Saved data entries
------------------------------

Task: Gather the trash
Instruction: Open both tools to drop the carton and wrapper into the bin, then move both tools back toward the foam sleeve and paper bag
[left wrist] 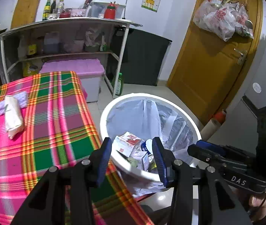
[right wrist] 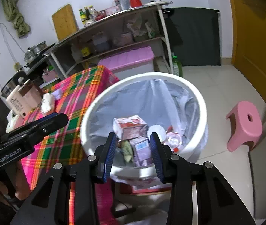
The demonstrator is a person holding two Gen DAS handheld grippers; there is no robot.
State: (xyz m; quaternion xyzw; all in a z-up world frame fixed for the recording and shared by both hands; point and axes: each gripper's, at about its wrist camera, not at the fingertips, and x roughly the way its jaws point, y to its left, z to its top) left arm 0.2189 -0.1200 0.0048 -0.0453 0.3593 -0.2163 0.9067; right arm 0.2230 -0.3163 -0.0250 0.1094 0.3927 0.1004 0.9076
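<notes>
A white round trash bin [left wrist: 106, 112] [right wrist: 198, 93] with a clear liner stands beside the table and holds several cartons and wrappers [left wrist: 131, 144] [right wrist: 133, 127]. My left gripper [left wrist: 132, 158] is open and empty, just above the bin's near rim. My right gripper [right wrist: 133, 150] is open and empty, over the bin's near side. Each gripper shows in the other's view: the right one [left wrist: 207, 148] and the left one [right wrist: 45, 123]. A cream packet [left wrist: 13, 118] [right wrist: 47, 103] lies on the plaid tablecloth [left wrist: 48, 121] [right wrist: 73, 101] beside a lilac cloth [left wrist: 20, 99].
A shelf rack [left wrist: 61, 37] with bottles and jars stands behind the table. A pink-lidded storage box [left wrist: 76, 71] sits under it. A pink stool [right wrist: 245, 125] stands on the floor at the right. A yellow door [left wrist: 217, 60] with hanging bags is behind the bin.
</notes>
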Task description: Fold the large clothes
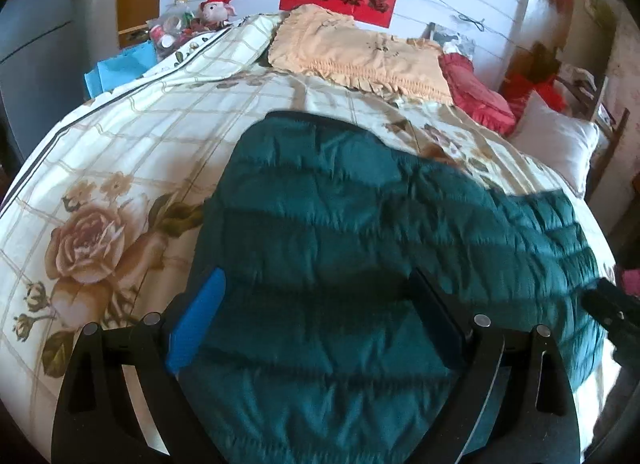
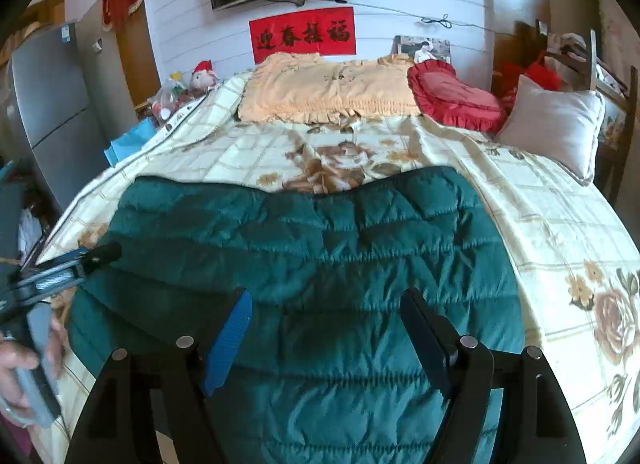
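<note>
A dark green quilted jacket (image 1: 360,248) lies spread flat on the bed, its far edge folded over; it also shows in the right wrist view (image 2: 304,248). My left gripper (image 1: 316,284) is open above the jacket's near left part, holding nothing. My right gripper (image 2: 326,304) is open above the jacket's near middle, also empty. The left gripper shows from the side in the right wrist view (image 2: 92,260), at the jacket's left edge. A dark part of the right gripper (image 1: 612,304) shows at the right edge of the left wrist view.
The bed has a cream floral bedspread (image 2: 520,200). At its head lie a peach pillow cover (image 2: 328,92), a red heart cushion (image 2: 452,96) and a white pillow (image 2: 556,124). A cluttered stand with a plush toy (image 2: 202,76) and a grey fridge (image 2: 52,104) stand left.
</note>
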The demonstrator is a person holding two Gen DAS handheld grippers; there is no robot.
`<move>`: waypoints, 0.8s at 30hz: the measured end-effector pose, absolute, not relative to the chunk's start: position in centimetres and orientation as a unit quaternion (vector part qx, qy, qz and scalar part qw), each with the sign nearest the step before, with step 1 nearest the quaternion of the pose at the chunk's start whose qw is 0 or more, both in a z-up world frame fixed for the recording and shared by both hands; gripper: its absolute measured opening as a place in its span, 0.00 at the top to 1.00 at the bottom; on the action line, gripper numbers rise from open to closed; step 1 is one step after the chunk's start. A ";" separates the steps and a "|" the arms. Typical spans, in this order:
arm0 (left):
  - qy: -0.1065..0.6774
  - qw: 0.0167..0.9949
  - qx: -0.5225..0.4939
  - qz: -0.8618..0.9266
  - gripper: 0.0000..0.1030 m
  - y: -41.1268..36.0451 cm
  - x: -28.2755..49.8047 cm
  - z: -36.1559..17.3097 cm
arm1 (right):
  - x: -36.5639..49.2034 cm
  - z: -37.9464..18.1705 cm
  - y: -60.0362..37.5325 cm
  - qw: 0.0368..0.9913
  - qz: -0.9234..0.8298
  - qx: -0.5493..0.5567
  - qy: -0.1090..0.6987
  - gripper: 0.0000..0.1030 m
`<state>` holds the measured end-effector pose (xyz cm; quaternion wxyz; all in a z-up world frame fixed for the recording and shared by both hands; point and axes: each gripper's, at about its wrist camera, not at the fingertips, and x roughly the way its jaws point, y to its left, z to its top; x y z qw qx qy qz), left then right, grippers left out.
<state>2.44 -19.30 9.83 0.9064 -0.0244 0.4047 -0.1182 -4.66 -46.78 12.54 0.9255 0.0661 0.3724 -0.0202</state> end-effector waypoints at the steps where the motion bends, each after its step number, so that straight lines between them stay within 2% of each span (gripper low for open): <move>1: 0.407 0.905 -0.024 -0.120 0.10 -19.2 2.1 9.5 | -4.3 11.4 -46.8 0.918 -0.024 0.065 0.390 0.27; 4: 0.413 0.904 -0.016 -0.113 0.10 -19.2 1.4 8.4 | -3.6 9.0 -46.5 0.909 -0.036 0.050 0.413 0.26; 9: 0.410 0.904 -0.028 -0.116 0.10 -18.6 -0.8 9.3 | -4.9 11.0 -45.9 0.911 -0.030 0.056 0.407 0.26; 11: 0.401 0.908 -0.025 -0.117 0.10 -18.5 -2.0 9.7 | -6.3 11.8 -45.8 0.913 -0.039 0.061 0.400 0.19; 13: 0.395 0.911 -0.023 -0.118 0.10 -18.4 -3.1 10.0 | -7.9 12.1 -45.4 0.916 -0.043 0.065 0.394 0.15; 24: 0.372 0.919 -0.009 -0.128 0.10 -18.7 -7.5 10.9 | -11.6 10.7 -45.3 0.904 -0.043 0.092 0.415 0.15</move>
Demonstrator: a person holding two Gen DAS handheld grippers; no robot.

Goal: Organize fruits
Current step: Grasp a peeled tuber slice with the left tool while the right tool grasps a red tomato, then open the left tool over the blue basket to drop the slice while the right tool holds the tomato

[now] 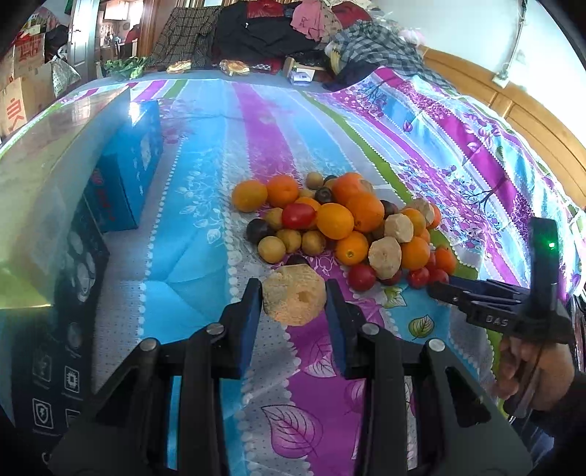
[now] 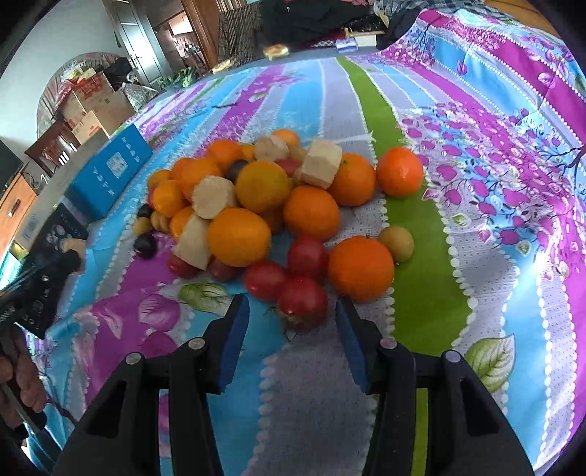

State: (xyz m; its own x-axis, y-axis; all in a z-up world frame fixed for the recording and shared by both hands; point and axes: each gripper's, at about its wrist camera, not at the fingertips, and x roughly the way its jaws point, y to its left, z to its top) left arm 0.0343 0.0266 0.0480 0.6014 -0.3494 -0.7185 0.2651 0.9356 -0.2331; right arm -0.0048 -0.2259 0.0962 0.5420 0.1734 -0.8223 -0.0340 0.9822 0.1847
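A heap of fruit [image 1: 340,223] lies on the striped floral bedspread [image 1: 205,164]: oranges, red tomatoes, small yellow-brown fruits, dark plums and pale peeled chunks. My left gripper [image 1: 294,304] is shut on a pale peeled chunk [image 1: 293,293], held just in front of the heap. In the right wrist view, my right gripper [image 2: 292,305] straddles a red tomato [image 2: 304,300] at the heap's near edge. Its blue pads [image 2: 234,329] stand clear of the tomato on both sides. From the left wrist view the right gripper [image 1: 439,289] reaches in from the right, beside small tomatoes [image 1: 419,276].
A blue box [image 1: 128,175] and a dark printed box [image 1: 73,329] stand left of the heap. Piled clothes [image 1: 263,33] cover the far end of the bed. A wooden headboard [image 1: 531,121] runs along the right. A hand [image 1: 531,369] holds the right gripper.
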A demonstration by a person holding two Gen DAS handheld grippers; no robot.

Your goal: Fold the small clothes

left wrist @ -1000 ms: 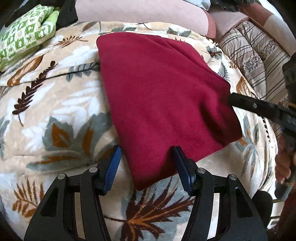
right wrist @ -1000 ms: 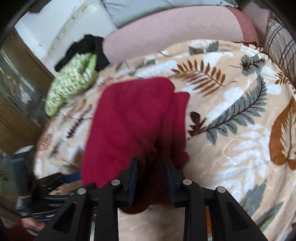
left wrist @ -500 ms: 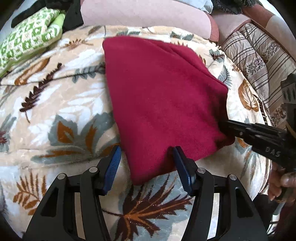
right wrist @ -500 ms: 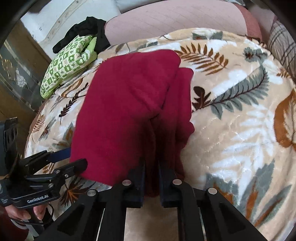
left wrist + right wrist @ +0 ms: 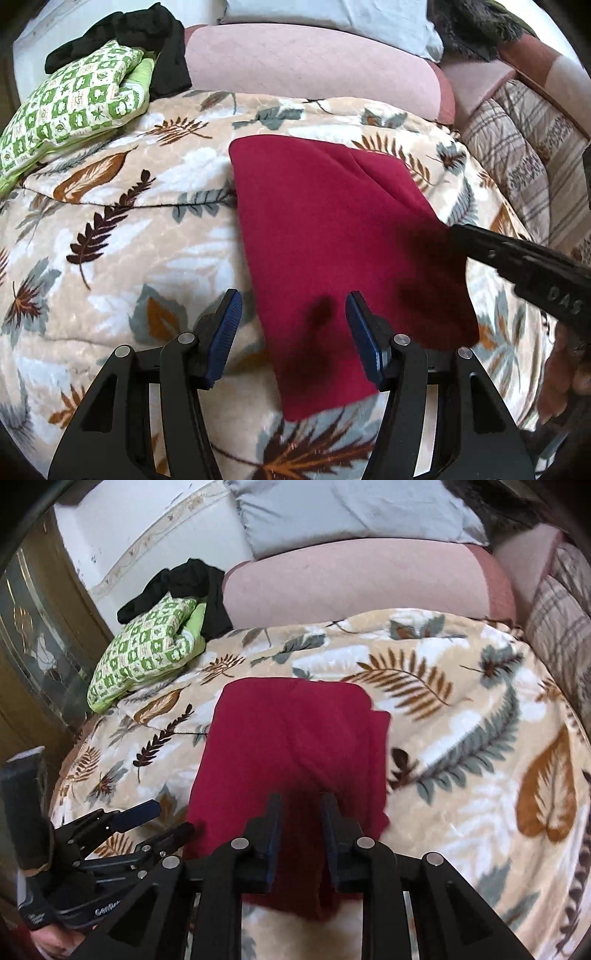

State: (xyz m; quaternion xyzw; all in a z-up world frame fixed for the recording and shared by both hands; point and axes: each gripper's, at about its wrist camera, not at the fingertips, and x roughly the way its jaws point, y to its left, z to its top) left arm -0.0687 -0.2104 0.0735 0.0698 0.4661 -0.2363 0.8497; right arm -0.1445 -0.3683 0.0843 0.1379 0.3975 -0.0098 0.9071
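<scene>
Lifted a little since the earlier frame, both grippers now hover over the red garment (image 5: 332, 236), folded on the leaf-print blanket (image 5: 122, 236). Right gripper (image 5: 300, 805) is opening, cloth between its jaws; it should let go cleanly. Left gripper (image 5: 293, 317) is apart, empty. Only the right view shows the layered edge.

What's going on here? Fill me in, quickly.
A person with a gripper in each hand is folding a dark red garment on a leaf-print blanket. The garment lies folded into a compact shape. The right gripper sits over its near edge, jaws opening, with red cloth between them. The left gripper hangs open above the garment's near corner, gripping nothing. A green patterned cloth and a black garment sit at the blanket's far corner.
</scene>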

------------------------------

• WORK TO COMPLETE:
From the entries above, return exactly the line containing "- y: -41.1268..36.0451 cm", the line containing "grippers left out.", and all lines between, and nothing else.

• WRITTEN SOLUTION:
  - y: -41.1268..36.0451 cm
  - x: -28.2755..49.8047 cm
  - z: -36.1559..17.3097 cm
arm1 (right):
  - x: -36.5639..49.2034 cm
  - z: -37.9464..18.1705 cm
  - y: -60.0362..37.5325 cm
  - qw: 0.0368..0.9913
  - qz: -0.9234..0.8298
  - qx: -0.5493..0.5567
  - qy: -0.1090..0.6987
  - gripper: 0.0000..0.1030 m
`<state>` holds the measured end-effector pose (xyz cm; quaternion wxyz; all in a z-up world frame fixed for the recording and shared by both hands; point and axes: each gripper's, at about its wrist camera, not at the fingertips, and x roughly the way its jaws point, y to its left, z to its top; x y z qw qx qy qz), left then right, grippers left out.

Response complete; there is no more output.